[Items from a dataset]
>>>>

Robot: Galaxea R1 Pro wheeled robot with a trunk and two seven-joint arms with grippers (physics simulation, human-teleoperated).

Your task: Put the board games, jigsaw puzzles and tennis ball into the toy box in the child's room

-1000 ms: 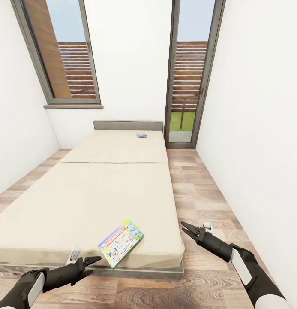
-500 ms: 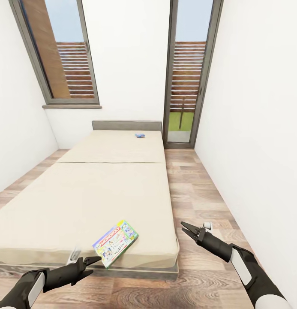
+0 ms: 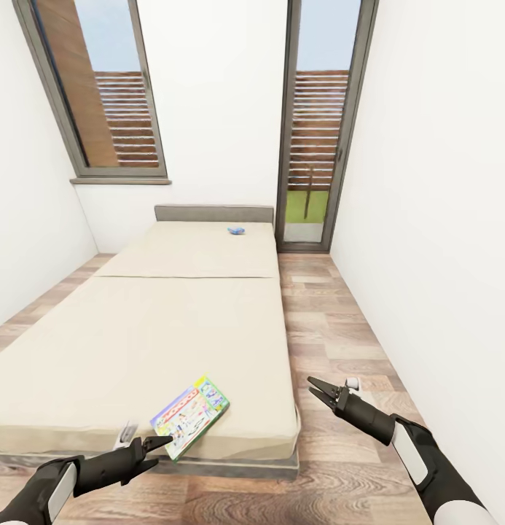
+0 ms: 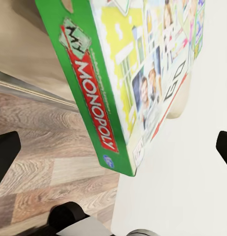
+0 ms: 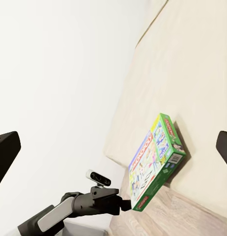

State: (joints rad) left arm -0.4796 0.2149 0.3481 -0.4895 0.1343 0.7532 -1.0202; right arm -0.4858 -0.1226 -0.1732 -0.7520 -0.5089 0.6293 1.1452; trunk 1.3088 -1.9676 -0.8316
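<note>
Both sets of jaws are spread and empty. From the head, the Monopoly box has slid leftward in view as the robot shifted, nearing the left gripper; the right gripper hangs over floor. The left wrist shows the box close ahead, ready for grasping.
</note>
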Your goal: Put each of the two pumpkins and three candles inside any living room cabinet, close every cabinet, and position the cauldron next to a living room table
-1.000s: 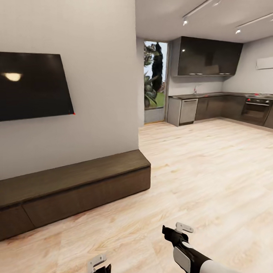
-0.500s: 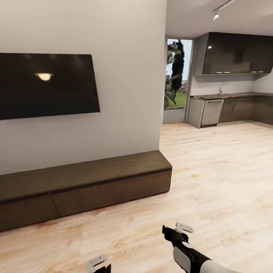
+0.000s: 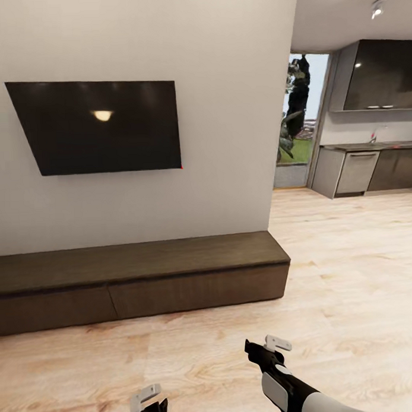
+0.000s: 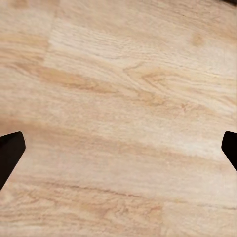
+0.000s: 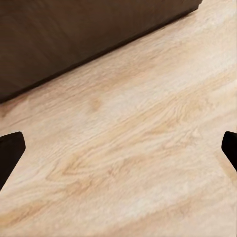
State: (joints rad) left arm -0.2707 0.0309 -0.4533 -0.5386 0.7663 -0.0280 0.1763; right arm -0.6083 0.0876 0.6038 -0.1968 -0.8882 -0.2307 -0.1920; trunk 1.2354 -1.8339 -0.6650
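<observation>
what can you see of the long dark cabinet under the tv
The cabinet is a long, low unit of dark-brown wood grain with a flat, bare top. Its front shows two wide handle-less drawer faces split by a thin vertical seam, both shut flush. It stands on the pale wood floor, back against the white wall, its right end stopping at the wall's corner. Its left end runs out of view.

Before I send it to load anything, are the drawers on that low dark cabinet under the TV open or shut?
Shut. Both drawer fronts of the cabinet sit flush in the head view, with no pale inside showing.
</observation>
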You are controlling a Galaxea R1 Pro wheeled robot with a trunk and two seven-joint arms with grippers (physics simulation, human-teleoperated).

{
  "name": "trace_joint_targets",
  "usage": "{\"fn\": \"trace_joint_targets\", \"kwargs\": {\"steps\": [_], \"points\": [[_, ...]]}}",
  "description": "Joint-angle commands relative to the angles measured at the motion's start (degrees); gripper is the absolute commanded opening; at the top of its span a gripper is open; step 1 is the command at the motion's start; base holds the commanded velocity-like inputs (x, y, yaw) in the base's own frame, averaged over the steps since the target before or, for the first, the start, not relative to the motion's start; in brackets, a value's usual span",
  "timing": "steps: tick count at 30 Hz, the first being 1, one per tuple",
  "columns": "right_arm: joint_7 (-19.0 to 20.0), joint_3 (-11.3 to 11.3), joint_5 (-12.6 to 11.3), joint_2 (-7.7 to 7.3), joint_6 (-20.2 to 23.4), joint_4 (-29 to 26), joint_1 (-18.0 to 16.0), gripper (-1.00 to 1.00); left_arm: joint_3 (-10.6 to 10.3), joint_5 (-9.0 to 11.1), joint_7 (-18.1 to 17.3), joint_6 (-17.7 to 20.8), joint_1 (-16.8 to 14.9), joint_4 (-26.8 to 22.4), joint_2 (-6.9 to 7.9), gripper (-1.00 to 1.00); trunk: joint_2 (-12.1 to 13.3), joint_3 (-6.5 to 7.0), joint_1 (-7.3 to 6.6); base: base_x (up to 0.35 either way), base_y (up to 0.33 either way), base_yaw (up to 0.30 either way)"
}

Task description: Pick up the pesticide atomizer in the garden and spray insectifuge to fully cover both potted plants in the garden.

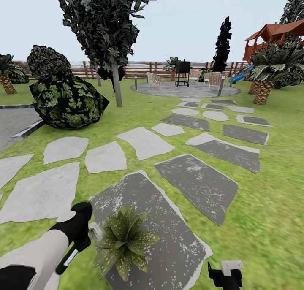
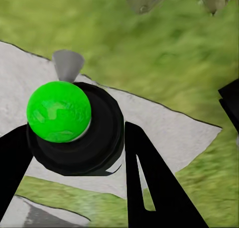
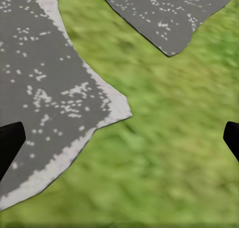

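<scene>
Ok so your left gripper [image 1: 84, 233] has its fingers clenched on a dark round-bodied thing with a bright green cap, which I'm reading as the pesticide atomizer [image 2: 94, 138]. It sits snug between the two black fingers [image 2: 149, 178] in the left wrist view. There's a grey cone [image 2: 67, 63] sticking out past it. It might be the nozzle end, but I can't tell for sure.

The right gripper [image 1: 226, 269] is hanging low over the lawn [image 1: 270, 222] with its fingers spread wide and nothing in them, so just leave it parked.

One potted plant [image 1: 124, 239] is right there, just beside the left gripper, on the near end of the big dark stepping stone [image 1: 177, 247].

My take is that you're at the spray-the-first-plant step. To do it well:
- Get the nozzle end actually facing the rosette, not the pale stone under your hand. Turn the wrist before you do anything else.
- Hold the bottle above the leaves and apart from them, so you don't knock the little pot over.
- Sweep across the whole rosette, tips included, since the job wants full cover.
- Keep the grip tight while you turn, because that round body could slip.

You'll have to go looking for the second plant afterwards.
</scene>
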Motion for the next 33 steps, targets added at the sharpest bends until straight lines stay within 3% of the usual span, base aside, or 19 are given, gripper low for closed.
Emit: {"fn": "trace_joint_targets", "kwargs": {"steps": [1,5,9,17,26,30,33], "points": [[-0.42,0.11,0.38,0.00,-0.09,0.04,-0.03,1.00,-0.29,-0.19,-0.46,0.32,0.11,0.12,0.17,-1.00,-0.02,-0.05,-0.01,0.000,0.000,0.000],[-0.42,0.13,0.38,0.00,-0.09,0.04,-0.03,1.00,-0.24,0.15,-0.39,-0.30,1.85,0.92,0.31,-1.00,-0.02,-0.05,-0.01,0.000,0.000,0.000],[-0.42,0.13,0.38,0.07,-0.09,0.04,-0.03,1.00,-0.05,0.12,-0.23,-4.36,2.29,4.06,0.28,-1.00,-0.02,-0.05,-0.01,0.000,0.000,0.000],[-0.42,0.14,0.38,0.09,-0.09,0.04,-0.03,1.00,0.54,0.67,2.36,-4.49,2.31,4.10,0.29,-1.00,-0.02,-0.05,-0.01,0.000,0.000,0.000],[-0.42,0.14,0.38,0.09,-0.09,0.04,-0.03,1.00,0.77,3.35,4.13,-4.47,3.37,4.66,1.87,-1.00,-0.02,-0.05,-0.01,0.002,0.001,0.000],[-0.42,0.14,0.38,0.09,-0.09,0.04,-0.03,1.00,0.77,5.12,8.50,-4.46,3.53,5.67,1.85,-1.00,-0.02,-0.05,-0.01,0.198,0.158,0.000],[-0.42,0.12,0.38,0.09,-0.09,0.04,-0.03,1.00,0.70,6.45,9.46,-4.53,3.54,8.27,1.82,-1.00,-0.02,-0.05,-0.01,0.148,0.136,-0.058]]}}
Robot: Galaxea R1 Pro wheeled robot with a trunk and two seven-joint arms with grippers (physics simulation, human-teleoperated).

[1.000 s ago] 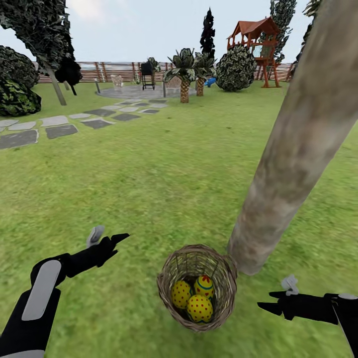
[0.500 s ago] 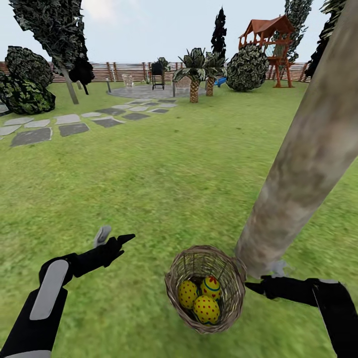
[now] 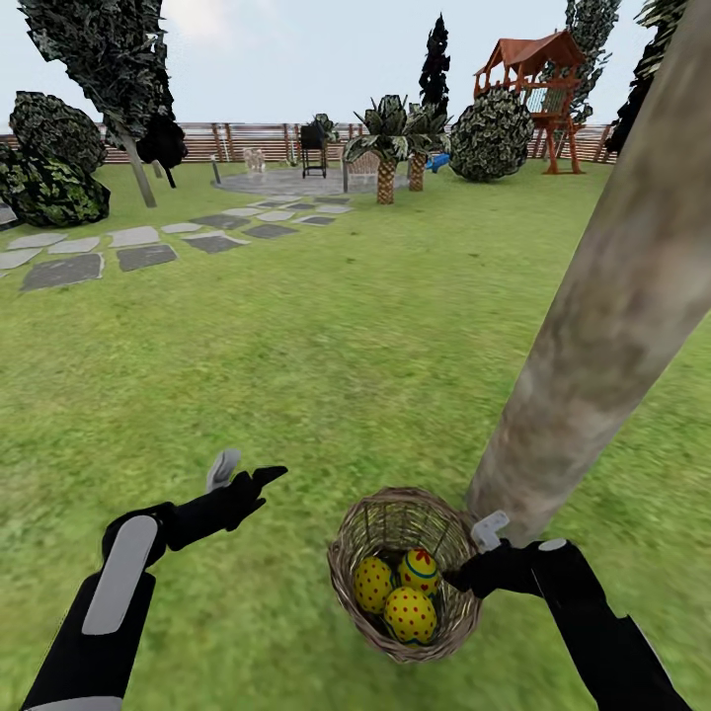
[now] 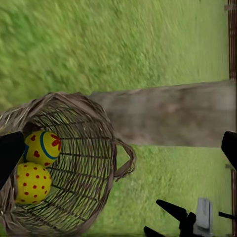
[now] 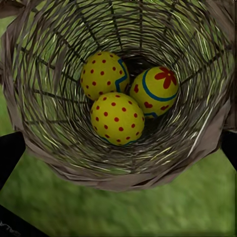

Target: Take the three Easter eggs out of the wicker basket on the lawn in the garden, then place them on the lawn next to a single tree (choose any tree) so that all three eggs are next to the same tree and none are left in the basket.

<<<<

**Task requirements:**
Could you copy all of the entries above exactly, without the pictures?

**Solution to this task:**
Robot: Galaxea R1 Pro wheeled robot with a trunk and two seven-joint arms with grippers (physics simulation, human-teleoperated).

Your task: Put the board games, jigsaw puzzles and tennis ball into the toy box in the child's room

-1000 ms: 
-500 ms: 
+0 ms: 
+0 ms: 
+0 ms: 

State: (joints rad) left arm -0.4796 0.2149 0.3481 -0.4895 0.1343 0.7532 -1.0202; right arm -0.4858 -0.1226 -0.1732 -0.7520 -0.5089 0.6293 1.1452; trunk 1.3088 -1.9676 -0.8316
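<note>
Both sets of jaws are spread and empty. From the head, the Monopoly box has slid leftward in view as the robot shifted, nearing the left gripper; the right gripper hangs over floor. The left wrist shows the box close ahead, ready for grasping.
</note>
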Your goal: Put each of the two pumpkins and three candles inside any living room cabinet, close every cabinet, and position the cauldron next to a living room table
-1.000s: 
-0.500s: 
+0.000s: 
+0.000s: 
+0.000s: 
State: (joints rad) left arm -0.2707 0.0309 -0.4533 -0.5386 0.7663 -0.0280 0.1763; right arm -0.6083 0.0876 0.6038 -0.1968 -0.8882 -0.2307 -0.1920; trunk 1.2354 -1.8339 -0.6650
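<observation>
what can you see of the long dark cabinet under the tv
The cabinet is a long, low unit of dark-brown wood grain with a flat, bare top. Its front shows two wide handle-less drawer faces split by a thin vertical seam, both shut flush. It stands on the pale wood floor, back against the white wall, its right end stopping at the wall's corner. Its left end runs out of view.

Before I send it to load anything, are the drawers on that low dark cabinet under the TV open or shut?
Shut. Both drawer fronts of the cabinet sit flush in the head view, with no pale inside showing.
</observation>
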You are controlling a Galaxea R1 Pro wheeled robot with a trunk and two seven-joint arms with grippers (physics simulation, human-teleoperated).

{
  "name": "trace_joint_targets",
  "usage": "{\"fn\": \"trace_joint_targets\", \"kwargs\": {\"steps\": [_], \"points\": [[_, ...]]}}",
  "description": "Joint-angle commands relative to the angles measured at the motion's start (degrees); gripper is the absolute commanded opening; at the top of its span a gripper is open; step 1 is the command at the motion's start; base holds the commanded velocity-like inputs (x, y, yaw) in the base's own frame, averaged over the steps since the target before or, for the first, the start, not relative to the motion's start; in brackets, a value's usual span",
  "timing": "steps: tick count at 30 Hz, the first being 1, one per tuple",
  "columns": "right_arm: joint_7 (-19.0 to 20.0), joint_3 (-11.3 to 11.3), joint_5 (-12.6 to 11.3), joint_2 (-7.7 to 7.3), joint_6 (-20.2 to 23.4), joint_4 (-29 to 26), joint_1 (-18.0 to 16.0), gripper (-1.00 to 1.00); left_arm: joint_3 (-10.6 to 10.3), joint_5 (-9.0 to 11.1), joint_7 (-18.1 to 17.3), joint_6 (-17.7 to 20.8), joint_1 (-16.8 to 14.9), joint_4 (-26.8 to 22.4), joint_2 (-6.9 to 7.9), gripper (-1.00 to 1.00); trunk: joint_2 (-12.1 to 13.3), joint_3 (-6.5 to 7.0), joint_1 (-7.3 to 6.6); base: base_x (up to 0.35 either way), base_y (up to 0.33 either way), base_yaw (up to 0.30 either way)"
}

Task description: Pick up the pesticide atomizer in the garden and spray insectifuge to fully cover both potted plants in the garden.


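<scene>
Ok so your left gripper [image 1: 84, 233] has its fingers clenched on a dark round-bodied thing with a bright green cap, which I'm reading as the pesticide atomizer [image 2: 94, 138]. It sits snug between the two black fingers [image 2: 149, 178] in the left wrist view. There's a grey cone [image 2: 67, 63] sticking out past it. It might be the nozzle end, but I can't tell for sure.

The right gripper [image 1: 226, 269] is hanging low over the lawn [image 1: 270, 222] with its fingers spread wide and nothing in them, so just leave it parked.

One potted plant [image 1: 124, 239] is right there, just beside the left gripper, on the near end of the big dark stepping stone [image 1: 177, 247].

My take is that you're at the spray-the-first-plant step. To do it well:
- Get the nozzle end actually facing the rosette, not the pale stone under your hand. Turn the wrist before you do anything else.
- Hold the bottle above the leaves and apart from them, so you don't knock the little pot over.
- Sweep across the whole rosette, tips included, since the job wants full cover.
- Keep the grip tight while you turn, because that round body could slip.

You'll have to go looking for the second plant afterwards.
</scene>
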Motion for the next 33 steps, targets added at the sharpest bends until straight lines stay within 3% of the usual span, base aside, or 19 are given, gripper low for closed.
Emit: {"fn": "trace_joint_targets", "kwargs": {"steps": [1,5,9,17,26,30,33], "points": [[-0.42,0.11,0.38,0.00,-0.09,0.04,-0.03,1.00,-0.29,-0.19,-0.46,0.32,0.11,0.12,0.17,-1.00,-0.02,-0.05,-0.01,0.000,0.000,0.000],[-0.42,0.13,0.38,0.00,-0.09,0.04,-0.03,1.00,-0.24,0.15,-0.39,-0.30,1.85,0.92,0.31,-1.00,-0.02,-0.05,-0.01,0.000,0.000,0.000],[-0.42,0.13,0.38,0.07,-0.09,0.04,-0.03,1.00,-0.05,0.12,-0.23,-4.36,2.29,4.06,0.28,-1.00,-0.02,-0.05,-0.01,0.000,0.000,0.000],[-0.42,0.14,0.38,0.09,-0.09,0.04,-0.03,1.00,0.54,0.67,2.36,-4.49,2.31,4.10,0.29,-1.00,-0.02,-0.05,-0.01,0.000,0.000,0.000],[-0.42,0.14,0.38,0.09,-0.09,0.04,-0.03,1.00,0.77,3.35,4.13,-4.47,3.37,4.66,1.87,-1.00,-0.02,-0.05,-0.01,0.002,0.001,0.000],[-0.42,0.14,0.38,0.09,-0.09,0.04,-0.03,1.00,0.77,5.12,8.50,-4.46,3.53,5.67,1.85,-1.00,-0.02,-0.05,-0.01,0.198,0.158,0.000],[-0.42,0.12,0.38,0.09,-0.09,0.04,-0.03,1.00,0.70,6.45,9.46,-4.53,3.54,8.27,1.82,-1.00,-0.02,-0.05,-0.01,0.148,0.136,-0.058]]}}
Robot: Galaxea R1 Pro wheeled robot with a trunk and two seven-joint arms with grippers (physics simulation, human-teleoperated).

[1.000 s ago] 
[0.500 s ago] 
[now] 
[now] 
[now] 

Target: Take the three Easter eggs out of the wicker basket on the lawn in the garden, then place them on the lawn next to a single tree (choose any tree) so that all three eggs are next to the same tree and none are left in the basket.

Nothing further is required for this exercise.